What the task requires
Write the listing out again, all of it, word for word.

Data listing
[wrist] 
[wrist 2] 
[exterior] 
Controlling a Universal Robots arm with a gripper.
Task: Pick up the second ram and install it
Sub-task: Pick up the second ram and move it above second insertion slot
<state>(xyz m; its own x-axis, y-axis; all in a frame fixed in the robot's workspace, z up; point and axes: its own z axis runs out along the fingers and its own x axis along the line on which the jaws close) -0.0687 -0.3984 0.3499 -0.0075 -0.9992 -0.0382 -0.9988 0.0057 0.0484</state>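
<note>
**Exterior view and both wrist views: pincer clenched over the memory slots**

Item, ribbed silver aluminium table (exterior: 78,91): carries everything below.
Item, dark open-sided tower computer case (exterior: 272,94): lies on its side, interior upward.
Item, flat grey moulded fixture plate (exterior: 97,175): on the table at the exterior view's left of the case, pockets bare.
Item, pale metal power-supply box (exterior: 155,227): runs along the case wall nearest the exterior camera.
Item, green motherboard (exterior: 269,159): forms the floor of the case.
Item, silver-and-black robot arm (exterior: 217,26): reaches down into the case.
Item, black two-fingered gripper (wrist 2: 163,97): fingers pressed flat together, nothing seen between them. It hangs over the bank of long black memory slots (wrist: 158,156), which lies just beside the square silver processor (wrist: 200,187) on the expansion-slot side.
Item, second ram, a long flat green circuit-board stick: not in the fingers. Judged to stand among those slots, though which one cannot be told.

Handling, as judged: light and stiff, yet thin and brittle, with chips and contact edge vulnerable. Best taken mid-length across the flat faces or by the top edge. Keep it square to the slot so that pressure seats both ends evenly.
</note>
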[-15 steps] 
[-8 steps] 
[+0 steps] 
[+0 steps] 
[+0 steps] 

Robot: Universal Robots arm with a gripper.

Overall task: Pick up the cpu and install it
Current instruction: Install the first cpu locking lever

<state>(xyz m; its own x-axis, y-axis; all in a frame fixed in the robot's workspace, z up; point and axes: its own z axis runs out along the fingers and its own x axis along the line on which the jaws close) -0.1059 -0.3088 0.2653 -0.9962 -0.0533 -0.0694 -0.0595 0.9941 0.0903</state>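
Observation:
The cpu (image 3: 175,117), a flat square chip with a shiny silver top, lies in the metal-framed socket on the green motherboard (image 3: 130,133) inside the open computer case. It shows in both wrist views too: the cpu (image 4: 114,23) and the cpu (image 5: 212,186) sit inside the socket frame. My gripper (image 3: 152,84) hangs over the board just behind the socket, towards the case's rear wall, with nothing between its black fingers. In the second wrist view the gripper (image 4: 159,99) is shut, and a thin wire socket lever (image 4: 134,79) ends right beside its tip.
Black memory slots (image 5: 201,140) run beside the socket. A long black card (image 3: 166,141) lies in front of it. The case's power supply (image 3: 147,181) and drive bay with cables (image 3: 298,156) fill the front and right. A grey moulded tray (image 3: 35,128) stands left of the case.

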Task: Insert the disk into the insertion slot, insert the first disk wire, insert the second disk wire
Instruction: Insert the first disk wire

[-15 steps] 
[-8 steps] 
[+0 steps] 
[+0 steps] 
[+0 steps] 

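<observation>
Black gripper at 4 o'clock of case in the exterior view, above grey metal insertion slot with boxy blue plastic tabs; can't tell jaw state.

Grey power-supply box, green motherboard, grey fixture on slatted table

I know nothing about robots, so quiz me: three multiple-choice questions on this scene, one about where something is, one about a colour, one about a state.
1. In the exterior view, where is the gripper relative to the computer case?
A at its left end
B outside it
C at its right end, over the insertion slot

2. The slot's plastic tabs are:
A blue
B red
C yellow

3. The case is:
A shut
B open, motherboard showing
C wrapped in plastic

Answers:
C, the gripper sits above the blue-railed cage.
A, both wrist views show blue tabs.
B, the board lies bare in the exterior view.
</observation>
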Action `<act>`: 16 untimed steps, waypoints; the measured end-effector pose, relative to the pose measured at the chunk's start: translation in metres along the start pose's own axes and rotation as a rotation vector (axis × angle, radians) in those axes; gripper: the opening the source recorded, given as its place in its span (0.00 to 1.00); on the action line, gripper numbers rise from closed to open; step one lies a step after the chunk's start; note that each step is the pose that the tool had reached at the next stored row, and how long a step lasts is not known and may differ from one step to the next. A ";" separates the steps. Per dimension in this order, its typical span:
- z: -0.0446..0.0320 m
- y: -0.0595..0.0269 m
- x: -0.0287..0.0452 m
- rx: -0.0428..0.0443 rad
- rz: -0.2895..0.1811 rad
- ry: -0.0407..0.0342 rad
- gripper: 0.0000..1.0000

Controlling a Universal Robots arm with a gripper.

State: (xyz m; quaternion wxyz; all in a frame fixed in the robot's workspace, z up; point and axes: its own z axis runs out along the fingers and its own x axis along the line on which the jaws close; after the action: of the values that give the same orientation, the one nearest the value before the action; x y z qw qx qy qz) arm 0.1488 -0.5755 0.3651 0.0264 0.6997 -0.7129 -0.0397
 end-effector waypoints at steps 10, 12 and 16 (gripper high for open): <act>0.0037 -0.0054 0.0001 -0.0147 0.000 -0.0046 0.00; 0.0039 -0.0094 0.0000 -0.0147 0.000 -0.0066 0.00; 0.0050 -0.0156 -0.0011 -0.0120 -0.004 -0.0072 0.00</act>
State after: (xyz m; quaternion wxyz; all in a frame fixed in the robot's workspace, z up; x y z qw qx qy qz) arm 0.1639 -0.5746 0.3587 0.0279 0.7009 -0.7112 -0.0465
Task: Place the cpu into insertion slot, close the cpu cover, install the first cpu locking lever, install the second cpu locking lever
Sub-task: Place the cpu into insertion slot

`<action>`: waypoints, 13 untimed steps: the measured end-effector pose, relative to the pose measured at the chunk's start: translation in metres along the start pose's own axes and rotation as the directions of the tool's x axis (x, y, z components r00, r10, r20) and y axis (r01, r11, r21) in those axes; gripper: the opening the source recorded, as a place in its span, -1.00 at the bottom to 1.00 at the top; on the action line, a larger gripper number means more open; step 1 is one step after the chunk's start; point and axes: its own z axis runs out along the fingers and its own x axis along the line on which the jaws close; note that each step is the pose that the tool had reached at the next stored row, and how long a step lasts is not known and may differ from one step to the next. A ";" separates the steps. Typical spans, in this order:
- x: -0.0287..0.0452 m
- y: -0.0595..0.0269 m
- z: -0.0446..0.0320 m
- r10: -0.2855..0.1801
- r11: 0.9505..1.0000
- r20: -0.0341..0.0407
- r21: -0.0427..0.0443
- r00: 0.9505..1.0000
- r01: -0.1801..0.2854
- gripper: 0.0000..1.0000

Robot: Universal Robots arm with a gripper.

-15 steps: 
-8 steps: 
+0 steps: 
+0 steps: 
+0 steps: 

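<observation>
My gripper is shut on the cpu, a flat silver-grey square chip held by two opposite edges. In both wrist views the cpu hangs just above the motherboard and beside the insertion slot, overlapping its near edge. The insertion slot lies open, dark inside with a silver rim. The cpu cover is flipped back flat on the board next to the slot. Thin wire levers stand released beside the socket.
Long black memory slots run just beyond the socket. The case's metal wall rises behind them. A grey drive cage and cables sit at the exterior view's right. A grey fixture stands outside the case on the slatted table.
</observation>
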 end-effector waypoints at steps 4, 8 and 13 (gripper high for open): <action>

Task result
[wrist] 
[wrist 2] 
[exterior] 
Controlling a Universal Robots arm with a gripper.
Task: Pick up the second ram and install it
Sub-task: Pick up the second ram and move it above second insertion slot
<state>(xyz m; its own x-axis, y-axis; all in a frame fixed in the robot's workspace, z up; point and axes: its own z axis runs out along the fingers and its own x axis along the line on which the jaws close) -0.0687 -0.3984 0.3499 -0.0075 -0.9992 -0.0382 -0.9988 0.0057 0.0484</state>
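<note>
**Exterior view and both wrist views: pincer clenched over the memory slots**

Item, ribbed silver aluminium table (exterior: 78,91): carries everything below.
Item, dark open-sided tower computer case (exterior: 272,94): lies on its side, interior upward.
Item, flat grey moulded fixture plate (exterior: 97,175): on the table at the exterior view's left of the case, pockets bare.
Item, pale metal power-supply box (exterior: 155,227): runs along the case wall nearest the exterior camera.
Item, green motherboard (exterior: 269,159): forms the floor of the case.
Item, silver-and-black robot arm (exterior: 217,26): reaches down into the case.
Item, black two-fingered gripper (wrist 2: 163,97): fingers pressed flat together, nothing seen between them. It hangs over the bank of long black memory slots (wrist: 158,156), which lies just beside the square silver processor (wrist: 200,187) on the expansion-slot side.
Item, second ram, a long flat green circuit-board stick: not in the fingers. Judged to stand among those slots, though which one cannot be told.

Handling, as judged: light and stiff, yet thin and brittle, with chips and contact edge vulnerable. Best taken mid-length across the flat faces or by the top edge. Keep it square to the slot so that pressure seats both ends evenly.
</note>
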[-15 steps] 
[-8 steps] 
[+0 steps] 
[+0 steps] 
[+0 steps] 

Robot: Universal Robots arm with a gripper.

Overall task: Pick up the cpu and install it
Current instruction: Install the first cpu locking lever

<state>(xyz m; its own x-axis, y-axis; all in a frame fixed in the robot's workspace, z up; point and axes: its own z axis runs out along the fingers and its own x axis along the line on which the jaws close) -0.1059 -0.3088 0.2653 -0.9962 -0.0533 -0.0694 -0.0595 0.9941 0.0903</state>
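Observation:
The cpu (image 3: 175,117), a flat square chip with a shiny silver top, lies in the metal-framed socket on the green motherboard (image 3: 130,133) inside the open computer case. It shows in both wrist views too: the cpu (image 4: 114,23) and the cpu (image 5: 212,186) sit inside the socket frame. My gripper (image 3: 152,84) hangs over the board just behind the socket, towards the case's rear wall, with nothing between its black fingers. In the second wrist view the gripper (image 4: 159,99) is shut, and a thin wire socket lever (image 4: 134,79) ends right beside its tip.
Black memory slots (image 5: 201,140) run beside the socket. A long black card (image 3: 166,141) lies in front of it. The case's power supply (image 3: 147,181) and drive bay with cables (image 3: 298,156) fill the front and right. A grey moulded tray (image 3: 35,128) stands left of the case.
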
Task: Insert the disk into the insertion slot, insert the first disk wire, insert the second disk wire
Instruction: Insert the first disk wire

[-15 steps] 
[-8 steps] 
[+0 steps] 
[+0 steps] 
[+0 steps] 

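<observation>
Black gripper at 4 o'clock of case in the exterior view, above grey metal insertion slot with boxy blue plastic tabs; can't tell jaw state.

Grey power-supply box, green motherboard, grey fixture on slatted table

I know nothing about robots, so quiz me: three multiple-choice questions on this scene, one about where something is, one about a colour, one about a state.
1. In the exterior view, where is the gripper relative to the computer case?
A at its left end
B outside it
C at its right end, over the insertion slot

2. The slot's plastic tabs are:
A blue
B red
C yellow

3. The case is:
A shut
B open, motherboard showing
C wrapped in plastic

Answers:
C, the gripper sits above the blue-railed cage.
A, both wrist views show blue tabs.
B, the board lies bare in the exterior view.
</observation>
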Action `<act>`: 16 untimed steps, waypoints; the measured end-effector pose, relative to the pose measured at the chunk's start: translation in metres along the start pose's own axes and rotation as a rotation vector (axis × angle, radians) in those axes; gripper: the opening the source recorded, given as its place in its span (0.00 to 1.00); on the action line, gripper numbers rise from closed to open; step one lies a step after the chunk's start; note that each step is the pose that the tool had reached at the next stored row, and how long a step lasts is not known and may differ from one step to the next. A ";" separates the steps. Per dimension in this order, its typical span:
- z: -0.0446..0.0320 m
- y: -0.0595..0.0269 m
- x: -0.0287..0.0452 m
- rx: -0.0428..0.0443 rad
- rz: -0.2895..0.1811 rad
- ry: -0.0407..0.0342 rad
- gripper: 0.0000..1.0000

Controlling a Universal Robots arm with a gripper.

State: (xyz m; quaternion wxyz; all in a frame fixed in the robot's workspace, z up; point and axes: its own z axis runs out along the fingers and its own x axis along the line on which the jaws close; after the action: of the values that give the same orientation, the one nearest the value before the action; x y z qw qx qy qz) arm 0.1488 -0.5755 0.3651 0.0264 0.6997 -0.7129 -0.0397
 end-effector waypoints at steps 10, 12 and 16 (gripper high for open): <act>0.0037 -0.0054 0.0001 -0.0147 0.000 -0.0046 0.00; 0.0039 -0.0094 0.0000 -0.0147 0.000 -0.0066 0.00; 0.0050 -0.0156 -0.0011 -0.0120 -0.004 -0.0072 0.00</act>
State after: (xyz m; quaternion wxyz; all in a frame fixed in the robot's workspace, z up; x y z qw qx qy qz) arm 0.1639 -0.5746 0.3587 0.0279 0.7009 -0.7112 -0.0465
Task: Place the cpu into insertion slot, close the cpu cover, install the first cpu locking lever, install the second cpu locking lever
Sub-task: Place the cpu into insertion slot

`<action>`: waypoints, 13 untimed steps: the measured end-effector pose, relative to the pose measured at the chunk's start: translation in metres along the start pose's own axes and rotation as the directions of the tool's x axis (x, y, z components r00, r10, r20) and y axis (r01, r11, r21) in those axes; gripper: the opening the source recorded, as a place in its span, -1.00 at the bottom to 1.00 at the top; on the action line, a larger gripper number means more open; step 1 is one step after the chunk's start; point and axes: its own z axis runs out along the fingers and its own x axis along the line on which the jaws close; note that each step is the pose that the tool had reached at the next stored row, and how long a step lasts is not known and may differ from one step to the next. A ";" separates the steps. Typical spans, in this order:
- x: -0.0287..0.0452 m
- y: -0.0595..0.0269 m
- z: -0.0446..0.0320 m
- r10: -0.2855..0.1801
- r11: 0.9505..1.0000
- r20: -0.0341..0.0407
- r21: -0.0427..0.0443
- r00: 0.9505..1.0000
- r01: -0.1801..0.2854
- gripper: 0.0000..1.0000

Robot: Universal Robots arm with a gripper.

-15 steps: 
-8 steps: 
+0 steps: 
+0 steps: 
+0 steps: 

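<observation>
My gripper is shut on the cpu, a flat silver-grey square chip held by two opposite edges. In both wrist views the cpu hangs just above the motherboard and beside the insertion slot, overlapping its near edge. The insertion slot lies open, dark inside with a silver rim. The cpu cover is flipped back flat on the board next to the slot. Thin wire levers stand released beside the socket.
Long black memory slots run just beyond the socket. The case's metal wall rises behind them. A grey drive cage and cables sit at the exterior view's right. A grey fixture stands outside the case on the slatted table.
</observation>
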 end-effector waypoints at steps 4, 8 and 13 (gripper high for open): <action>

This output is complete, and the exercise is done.